Exercise brief. While you copy the lines below, skip the pictures and keep the rest exact.

---------- Input data ----------

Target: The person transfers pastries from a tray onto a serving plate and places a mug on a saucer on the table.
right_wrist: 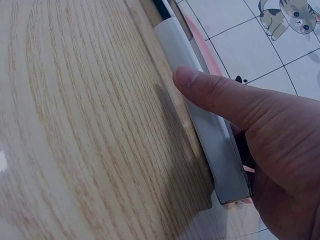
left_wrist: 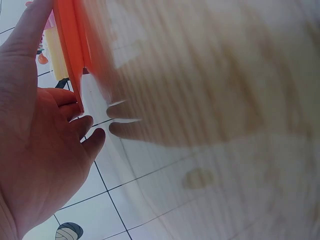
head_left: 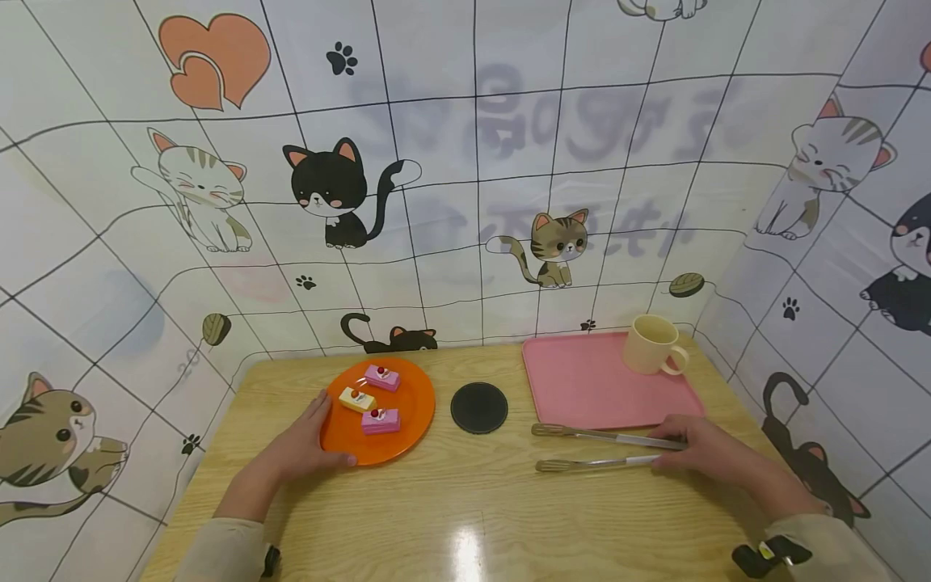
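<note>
An orange plate (head_left: 416, 404) on the left of the table carries two pink toy cakes (head_left: 381, 421) and a yellow toy cake (head_left: 357, 399), each with a small red or orange topping. My left hand (head_left: 309, 443) grips the plate's left edge, thumb at the near side; in the left wrist view the fingers (left_wrist: 70, 102) reach to its underside. On the right, my right hand (head_left: 694, 446) holds a pair of tongs (head_left: 582, 434) by their white handles. Their two arms are spread apart, tips pointing left. In the right wrist view the thumb lies on the near handle (right_wrist: 200, 107).
A pink tray (head_left: 582, 388) lies at the back right, just beyond the tongs, with a cream mug (head_left: 650, 346) at its far right corner. Between plate and tray is a round black coaster (head_left: 478, 407). Cat-patterned walls (head_left: 451, 162) stand behind and beside the wooden table (head_left: 407, 517).
</note>
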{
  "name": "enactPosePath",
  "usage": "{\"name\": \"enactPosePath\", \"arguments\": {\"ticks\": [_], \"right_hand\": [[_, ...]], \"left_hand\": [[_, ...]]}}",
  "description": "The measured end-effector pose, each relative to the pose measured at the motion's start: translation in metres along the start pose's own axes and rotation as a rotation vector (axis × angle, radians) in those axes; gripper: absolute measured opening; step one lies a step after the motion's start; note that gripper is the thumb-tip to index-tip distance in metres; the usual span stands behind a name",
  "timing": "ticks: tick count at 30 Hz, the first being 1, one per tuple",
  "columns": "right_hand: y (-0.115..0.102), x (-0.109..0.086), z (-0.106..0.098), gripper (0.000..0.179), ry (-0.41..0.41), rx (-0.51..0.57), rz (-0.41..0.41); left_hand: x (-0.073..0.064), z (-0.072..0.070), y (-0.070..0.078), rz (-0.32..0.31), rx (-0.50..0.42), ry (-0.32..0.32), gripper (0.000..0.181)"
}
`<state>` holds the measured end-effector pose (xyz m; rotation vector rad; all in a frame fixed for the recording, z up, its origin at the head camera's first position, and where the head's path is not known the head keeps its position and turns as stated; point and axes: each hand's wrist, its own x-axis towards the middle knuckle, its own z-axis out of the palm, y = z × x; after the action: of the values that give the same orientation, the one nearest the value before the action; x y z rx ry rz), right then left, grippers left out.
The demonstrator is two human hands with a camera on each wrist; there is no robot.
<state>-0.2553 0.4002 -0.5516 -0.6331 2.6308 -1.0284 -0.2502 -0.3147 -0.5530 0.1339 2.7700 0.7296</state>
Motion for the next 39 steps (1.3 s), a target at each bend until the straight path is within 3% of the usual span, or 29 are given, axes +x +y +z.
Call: {"name": "enactPosePath", "arguments": {"ticks": [18,29,39], "right_hand": [[0.004,-0.003,0.001,0.035,0.041,-0.012,-0.035],[0.000,-0.004,0.001,0.047,0.062,0.003,0.054],[-0.011,-0.002,0.002,0.025,0.259,-0.029,0.106]], "left_hand": [[0.000,-0.001,0.001,-0.001,0.007,0.003,0.145],[-0.002,-0.002,0.004,0.002,0.007,0.007,0.145],[0.000,0.000,0.001,0.004,0.002,0.007,0.145]]}}
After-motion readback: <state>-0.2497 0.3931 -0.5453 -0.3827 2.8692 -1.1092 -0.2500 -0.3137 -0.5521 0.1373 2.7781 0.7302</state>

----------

Result of the task.
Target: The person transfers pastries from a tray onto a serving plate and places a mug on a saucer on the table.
right_wrist: 
left_wrist: 
head_left: 
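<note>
An orange plate (head_left: 416, 404) on the left of the table carries two pink toy cakes (head_left: 381, 421) and a yellow toy cake (head_left: 357, 399), each with a small red or orange topping. My left hand (head_left: 309, 443) grips the plate's left edge, thumb at the near side; in the left wrist view the fingers (left_wrist: 70, 102) reach to its underside. On the right, my right hand (head_left: 694, 446) holds a pair of tongs (head_left: 582, 434) by their white handles. Their two arms are spread apart, tips pointing left. In the right wrist view the thumb lies on the near handle (right_wrist: 200, 107).
A pink tray (head_left: 582, 388) lies at the back right, just beyond the tongs, with a cream mug (head_left: 650, 346) at its far right corner. Between plate and tray is a round black coaster (head_left: 478, 407). Cat-patterned walls (head_left: 451, 162) stand behind and beside the wooden table (head_left: 407, 517).
</note>
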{
  "name": "enactPosePath",
  "usage": "{\"name\": \"enactPosePath\", \"arguments\": {\"ticks\": [_], \"right_hand\": [[_, ...]], \"left_hand\": [[_, ...]]}}",
  "description": "The measured end-effector pose, each relative to the pose measured at the motion's start: translation in metres along the start pose's own axes and rotation as a rotation vector (axis × angle, radians) in those axes; gripper: absolute measured opening; step one lies a step after the motion's start; note that gripper is the thumb-tip to index-tip distance in metres; the usual span stands behind a name",
  "timing": "ticks: tick count at 30 Hz, the first being 1, one per tuple",
  "columns": "right_hand: y (-0.115..0.102), x (-0.109..0.086), z (-0.106..0.098), gripper (0.000..0.179), ry (-0.41..0.41), rx (-0.51..0.57), rz (-0.41..0.41); left_hand: x (-0.073..0.064), z (-0.072..0.070), y (-0.070..0.078), rz (-0.32..0.31), rx (-0.50..0.42), ry (-0.32..0.32), gripper (0.000..0.181)"
}
`<state>` holds the measured end-effector pose (xyz m; rotation vector rad; all in a frame fixed for the recording, z up, its origin at the head camera's first position, and where the head's path is not known the head keeps its position and turns as stated; point and axes: each hand's wrist, its own x-axis towards the middle knuckle, its own z-axis out of the palm, y = z × x; after the action: of the values that give the same orientation, the one nearest the value before the action; x y z rx ry rz), right then left, grippers left out.
The demonstrator is two human hands with a camera on each wrist; there is no robot.
<state>-0.2553 0.4002 -0.5516 -0.6331 2.6308 -1.0284 -0.2502 -0.3147 -0.5530 0.1339 2.7700 0.7296</state>
Motion for the next 39 steps (1.3 s), a target at each bend until the straight path is within 3% of the usual span, or 29 are given, axes +x +y +z.
Call: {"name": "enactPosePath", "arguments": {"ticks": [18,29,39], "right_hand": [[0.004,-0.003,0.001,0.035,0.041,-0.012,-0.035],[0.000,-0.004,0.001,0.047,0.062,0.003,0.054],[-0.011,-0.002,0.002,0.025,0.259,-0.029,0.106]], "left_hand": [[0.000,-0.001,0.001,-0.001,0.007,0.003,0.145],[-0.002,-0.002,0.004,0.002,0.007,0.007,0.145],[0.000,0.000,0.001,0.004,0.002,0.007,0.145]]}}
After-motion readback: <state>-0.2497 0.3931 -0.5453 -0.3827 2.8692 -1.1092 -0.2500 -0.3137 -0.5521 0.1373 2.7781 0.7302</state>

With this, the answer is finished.